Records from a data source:
BEGIN

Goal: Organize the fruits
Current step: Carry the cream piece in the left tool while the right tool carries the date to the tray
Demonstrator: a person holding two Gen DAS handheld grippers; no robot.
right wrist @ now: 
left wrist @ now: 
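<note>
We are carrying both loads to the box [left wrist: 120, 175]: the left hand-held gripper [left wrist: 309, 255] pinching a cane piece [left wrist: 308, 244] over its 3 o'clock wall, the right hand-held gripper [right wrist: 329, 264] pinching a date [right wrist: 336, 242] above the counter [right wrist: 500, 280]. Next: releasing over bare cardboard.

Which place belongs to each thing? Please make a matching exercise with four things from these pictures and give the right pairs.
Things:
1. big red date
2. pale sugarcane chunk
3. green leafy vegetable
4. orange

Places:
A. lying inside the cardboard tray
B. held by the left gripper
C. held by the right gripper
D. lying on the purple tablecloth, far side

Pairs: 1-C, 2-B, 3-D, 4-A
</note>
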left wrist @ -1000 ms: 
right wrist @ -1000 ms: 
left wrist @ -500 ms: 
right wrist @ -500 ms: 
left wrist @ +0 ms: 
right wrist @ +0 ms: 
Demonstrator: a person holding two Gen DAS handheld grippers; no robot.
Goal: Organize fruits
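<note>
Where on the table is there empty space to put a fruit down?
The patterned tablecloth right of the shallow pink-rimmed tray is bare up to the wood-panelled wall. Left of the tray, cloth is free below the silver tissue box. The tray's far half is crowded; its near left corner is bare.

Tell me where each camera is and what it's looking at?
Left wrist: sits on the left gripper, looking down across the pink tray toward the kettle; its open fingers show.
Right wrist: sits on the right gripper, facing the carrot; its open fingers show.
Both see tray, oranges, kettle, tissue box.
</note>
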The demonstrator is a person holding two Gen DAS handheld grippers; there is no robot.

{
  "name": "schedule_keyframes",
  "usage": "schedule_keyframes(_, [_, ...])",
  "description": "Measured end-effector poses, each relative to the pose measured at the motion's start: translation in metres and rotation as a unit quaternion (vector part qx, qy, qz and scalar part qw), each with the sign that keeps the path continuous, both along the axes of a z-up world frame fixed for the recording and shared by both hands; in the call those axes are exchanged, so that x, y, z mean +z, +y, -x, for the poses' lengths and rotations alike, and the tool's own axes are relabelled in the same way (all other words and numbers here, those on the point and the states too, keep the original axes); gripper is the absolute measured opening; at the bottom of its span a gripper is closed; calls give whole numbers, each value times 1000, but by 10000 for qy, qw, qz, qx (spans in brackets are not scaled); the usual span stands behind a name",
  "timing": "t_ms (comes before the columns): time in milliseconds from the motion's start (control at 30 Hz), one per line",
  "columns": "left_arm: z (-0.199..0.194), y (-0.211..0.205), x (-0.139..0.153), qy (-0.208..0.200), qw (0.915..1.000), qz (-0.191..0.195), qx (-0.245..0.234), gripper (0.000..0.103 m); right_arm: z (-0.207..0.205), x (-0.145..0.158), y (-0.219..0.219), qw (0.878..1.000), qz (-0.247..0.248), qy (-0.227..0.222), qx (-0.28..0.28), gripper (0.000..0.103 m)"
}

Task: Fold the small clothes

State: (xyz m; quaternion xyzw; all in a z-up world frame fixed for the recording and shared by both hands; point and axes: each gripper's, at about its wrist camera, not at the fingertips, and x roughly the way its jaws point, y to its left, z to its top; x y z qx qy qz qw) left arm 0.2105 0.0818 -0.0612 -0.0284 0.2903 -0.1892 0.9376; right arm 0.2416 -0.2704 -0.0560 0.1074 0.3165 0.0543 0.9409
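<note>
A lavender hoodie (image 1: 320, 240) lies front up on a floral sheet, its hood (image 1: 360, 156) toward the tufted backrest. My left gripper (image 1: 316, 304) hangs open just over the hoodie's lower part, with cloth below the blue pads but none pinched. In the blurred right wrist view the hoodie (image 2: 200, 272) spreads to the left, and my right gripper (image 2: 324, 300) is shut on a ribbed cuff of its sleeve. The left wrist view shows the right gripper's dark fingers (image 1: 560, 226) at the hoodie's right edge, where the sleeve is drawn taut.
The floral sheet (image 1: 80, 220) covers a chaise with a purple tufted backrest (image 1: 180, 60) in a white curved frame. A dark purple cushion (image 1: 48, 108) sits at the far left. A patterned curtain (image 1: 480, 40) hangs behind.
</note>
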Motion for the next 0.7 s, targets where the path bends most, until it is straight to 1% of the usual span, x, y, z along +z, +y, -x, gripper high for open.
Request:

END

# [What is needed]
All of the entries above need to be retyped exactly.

# [Result below]
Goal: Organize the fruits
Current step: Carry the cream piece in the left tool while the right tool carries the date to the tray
Demonstrator: a person holding two Gen DAS handheld grippers; no robot.
right wrist @ now: 
left wrist @ now: 
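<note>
We are carrying both loads to the box [left wrist: 120, 175]: the left hand-held gripper [left wrist: 309, 255] pinching a cane piece [left wrist: 308, 244] over its 3 o'clock wall, the right hand-held gripper [right wrist: 329, 264] pinching a date [right wrist: 336, 242] above the counter [right wrist: 500, 280]. Next: releasing over bare cardboard.

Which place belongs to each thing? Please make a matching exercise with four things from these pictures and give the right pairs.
Things:
1. big red date
2. pale sugarcane chunk
3. green leafy vegetable
4. orange

Places:
A. lying inside the cardboard tray
B. held by the left gripper
C. held by the right gripper
D. lying on the purple tablecloth, far side

Pairs: 1-C, 2-B, 3-D, 4-A
</note>
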left wrist @ -1000 ms: 
right wrist @ -1000 ms: 
left wrist @ -500 ms: 
right wrist @ -500 ms: 
left wrist @ +0 ms: 
right wrist @ +0 ms: 
Demonstrator: a person holding two Gen DAS handheld grippers; no robot.
Goal: Organize fruits
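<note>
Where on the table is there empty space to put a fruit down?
The patterned tablecloth right of the shallow pink-rimmed tray is bare up to the wood-panelled wall. Left of the tray, cloth is free below the silver tissue box. The tray's far half is crowded; its near left corner is bare.

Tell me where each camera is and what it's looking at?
Left wrist: sits on the left gripper, looking down across the pink tray toward the kettle; its open fingers show.
Right wrist: sits on the right gripper, facing the carrot; its open fingers show.
Both see tray, oranges, kettle, tissue box.
</note>
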The demonstrator is a person holding two Gen DAS handheld grippers; there is no robot.

{
  "name": "schedule_keyframes",
  "usage": "schedule_keyframes(_, [_, ...])",
  "description": "Measured end-effector poses, each relative to the pose measured at the motion's start: translation in metres and rotation as a unit quaternion (vector part qx, qy, qz and scalar part qw), each with the sign that keeps the path continuous, both along the axes of a z-up world frame fixed for the recording and shared by both hands; in the call those axes are exchanged, so that x, y, z mean +z, +y, -x, for the poses' lengths and rotations alike, and the tool's own axes are relabelled in the same way (all other words and numbers here, those on the point and the states too, keep the original axes); gripper is the absolute measured opening; at the bottom of its span a gripper is closed; calls give whole numbers, each value times 1000, but by 10000 for qy, qw, qz, qx (spans in brackets are not scaled); the usual span stands behind a name",
  "timing": "t_ms (comes before the columns): time in milliseconds from the motion's start (control at 30 Hz), one per line",
  "columns": "left_arm: z (-0.199..0.194), y (-0.211..0.205), x (-0.139..0.153), qy (-0.208..0.200), qw (0.915..1.000), qz (-0.191..0.195), qx (-0.245..0.234), gripper (0.000..0.103 m); right_arm: z (-0.207..0.205), x (-0.145..0.158), y (-0.219..0.219), qw (0.878..1.000), qz (-0.247..0.248), qy (-0.227..0.222), qx (-0.28..0.28), gripper (0.000..0.103 m)"
}

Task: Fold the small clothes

State: (xyz m; quaternion xyzw; all in a z-up world frame fixed for the recording and shared by both hands; point and axes: each gripper's, at about its wrist camera, not at the fingertips, and x roughly the way its jaws point, y to its left, z to its top; x y z qx qy qz qw) left arm 0.2105 0.0818 -0.0612 -0.0284 0.2903 -0.1892 0.9376; right arm 0.2416 -0.2704 -0.0560 0.1074 0.3165 0.0543 0.9409
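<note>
A lavender hoodie (image 1: 320, 240) lies front up on a floral sheet, its hood (image 1: 360, 156) toward the tufted backrest. My left gripper (image 1: 316, 304) hangs open just over the hoodie's lower part, with cloth below the blue pads but none pinched. In the blurred right wrist view the hoodie (image 2: 200, 272) spreads to the left, and my right gripper (image 2: 324, 300) is shut on a ribbed cuff of its sleeve. The left wrist view shows the right gripper's dark fingers (image 1: 560, 226) at the hoodie's right edge, where the sleeve is drawn taut.
The floral sheet (image 1: 80, 220) covers a chaise with a purple tufted backrest (image 1: 180, 60) in a white curved frame. A dark purple cushion (image 1: 48, 108) sits at the far left. A patterned curtain (image 1: 480, 40) hangs behind.
</note>
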Motion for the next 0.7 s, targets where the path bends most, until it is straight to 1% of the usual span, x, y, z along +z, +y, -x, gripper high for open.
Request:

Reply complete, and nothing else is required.